Supplied material -
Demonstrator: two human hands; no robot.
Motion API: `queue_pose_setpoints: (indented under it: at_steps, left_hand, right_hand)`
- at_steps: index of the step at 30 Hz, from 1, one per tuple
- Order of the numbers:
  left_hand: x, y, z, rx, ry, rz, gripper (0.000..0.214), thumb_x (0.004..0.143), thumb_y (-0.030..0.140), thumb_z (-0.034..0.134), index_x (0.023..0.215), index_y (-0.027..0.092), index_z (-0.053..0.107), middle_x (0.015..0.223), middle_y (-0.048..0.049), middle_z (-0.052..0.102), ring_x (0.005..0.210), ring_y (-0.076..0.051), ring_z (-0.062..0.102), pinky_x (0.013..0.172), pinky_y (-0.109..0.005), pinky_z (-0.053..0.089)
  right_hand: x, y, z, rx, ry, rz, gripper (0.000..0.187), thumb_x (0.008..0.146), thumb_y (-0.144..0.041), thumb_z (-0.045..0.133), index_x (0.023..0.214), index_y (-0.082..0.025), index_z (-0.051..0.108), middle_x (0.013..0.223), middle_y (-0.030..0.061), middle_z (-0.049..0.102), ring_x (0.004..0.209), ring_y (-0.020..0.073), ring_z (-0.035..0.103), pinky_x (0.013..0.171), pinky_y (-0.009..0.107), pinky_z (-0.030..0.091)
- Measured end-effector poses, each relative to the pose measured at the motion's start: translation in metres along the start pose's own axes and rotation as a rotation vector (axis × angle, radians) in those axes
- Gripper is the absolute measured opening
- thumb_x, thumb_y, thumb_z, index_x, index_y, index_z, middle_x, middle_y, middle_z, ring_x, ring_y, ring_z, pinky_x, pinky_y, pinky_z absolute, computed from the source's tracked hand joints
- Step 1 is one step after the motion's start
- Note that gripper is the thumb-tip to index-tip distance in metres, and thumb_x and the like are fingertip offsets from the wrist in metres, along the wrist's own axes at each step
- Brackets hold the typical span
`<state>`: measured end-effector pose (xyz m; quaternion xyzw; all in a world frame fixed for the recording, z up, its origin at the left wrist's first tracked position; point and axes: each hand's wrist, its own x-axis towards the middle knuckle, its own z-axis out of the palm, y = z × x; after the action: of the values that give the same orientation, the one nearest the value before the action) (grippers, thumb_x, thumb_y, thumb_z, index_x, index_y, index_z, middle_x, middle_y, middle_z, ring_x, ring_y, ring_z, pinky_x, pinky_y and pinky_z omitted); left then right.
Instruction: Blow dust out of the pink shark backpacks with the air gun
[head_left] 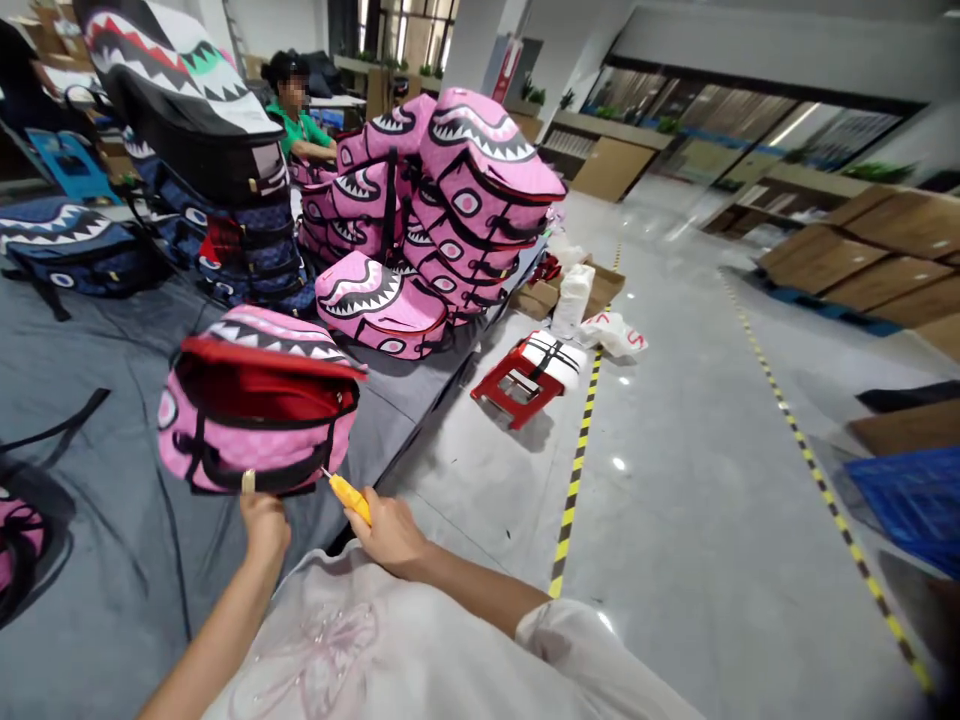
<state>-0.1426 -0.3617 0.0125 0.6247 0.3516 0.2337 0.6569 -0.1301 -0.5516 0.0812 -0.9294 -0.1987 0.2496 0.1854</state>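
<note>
Pink backpack point(262, 445) sits unzipped, red lining showing, on gray-covered table point(405, 400), near left. Left hand point(266, 525) at its near side, by small tan tag point(249, 482); fingers curled, can't tell if pinching. Right hand point(386, 532) has fingers wrapped around yellow-handled tool point(350, 498), thin tip at bag's near right corner. Pink backpack stack point(480, 205) farther off; red stool point(517, 385) on floor, right.

A loose, softly creased white top point(450, 660) carries a pale pink butterfly-like motif point(334, 642), drawn in fine lines and dotted with small bright specks. Right of the motif, a wide white sleeve point(562, 640) ends in a loose hem; beyond the motif, left hand point(265, 525) and right hand point(390, 535) are bare.
</note>
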Motion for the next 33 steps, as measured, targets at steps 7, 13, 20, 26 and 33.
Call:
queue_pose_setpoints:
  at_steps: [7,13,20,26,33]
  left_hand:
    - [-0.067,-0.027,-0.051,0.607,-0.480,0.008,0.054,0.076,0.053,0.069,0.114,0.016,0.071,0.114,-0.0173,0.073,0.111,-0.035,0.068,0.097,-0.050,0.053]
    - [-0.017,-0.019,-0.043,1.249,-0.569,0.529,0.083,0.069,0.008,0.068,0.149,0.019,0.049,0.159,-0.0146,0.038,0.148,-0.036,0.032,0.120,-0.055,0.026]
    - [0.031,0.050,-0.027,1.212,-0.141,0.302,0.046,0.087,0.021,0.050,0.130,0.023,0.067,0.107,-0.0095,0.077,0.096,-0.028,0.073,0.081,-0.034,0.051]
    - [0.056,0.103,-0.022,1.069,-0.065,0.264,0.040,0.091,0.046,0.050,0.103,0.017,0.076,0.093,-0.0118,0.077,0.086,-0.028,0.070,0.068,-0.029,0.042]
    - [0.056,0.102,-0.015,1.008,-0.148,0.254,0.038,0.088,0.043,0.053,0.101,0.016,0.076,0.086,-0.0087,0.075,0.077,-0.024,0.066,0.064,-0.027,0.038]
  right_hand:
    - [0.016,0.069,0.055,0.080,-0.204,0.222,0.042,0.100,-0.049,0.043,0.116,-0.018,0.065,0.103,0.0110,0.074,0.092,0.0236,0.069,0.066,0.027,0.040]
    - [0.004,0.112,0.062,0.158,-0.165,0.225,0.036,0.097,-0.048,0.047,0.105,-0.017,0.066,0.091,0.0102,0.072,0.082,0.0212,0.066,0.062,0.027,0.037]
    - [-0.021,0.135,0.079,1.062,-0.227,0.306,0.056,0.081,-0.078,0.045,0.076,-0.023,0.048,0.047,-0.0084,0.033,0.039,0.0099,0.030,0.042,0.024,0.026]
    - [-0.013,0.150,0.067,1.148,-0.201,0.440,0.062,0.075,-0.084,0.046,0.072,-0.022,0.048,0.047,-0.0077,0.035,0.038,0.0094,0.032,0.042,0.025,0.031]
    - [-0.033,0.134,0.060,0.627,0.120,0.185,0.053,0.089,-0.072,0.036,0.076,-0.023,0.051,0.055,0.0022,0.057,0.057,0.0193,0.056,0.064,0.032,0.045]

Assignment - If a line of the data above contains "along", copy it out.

Answer box -
- Measured end-effector poses, each relative to the pose measured at the motion's start: translation in metres along the start pose's own axes and rotation as a rotation vector (axis × angle, radians) in those axes
- Note that gripper is the thumb-tip to index-tip distance in metres, and thumb_x and the like are fingertip offsets from the wrist in metres, along the wrist's own axes at each step

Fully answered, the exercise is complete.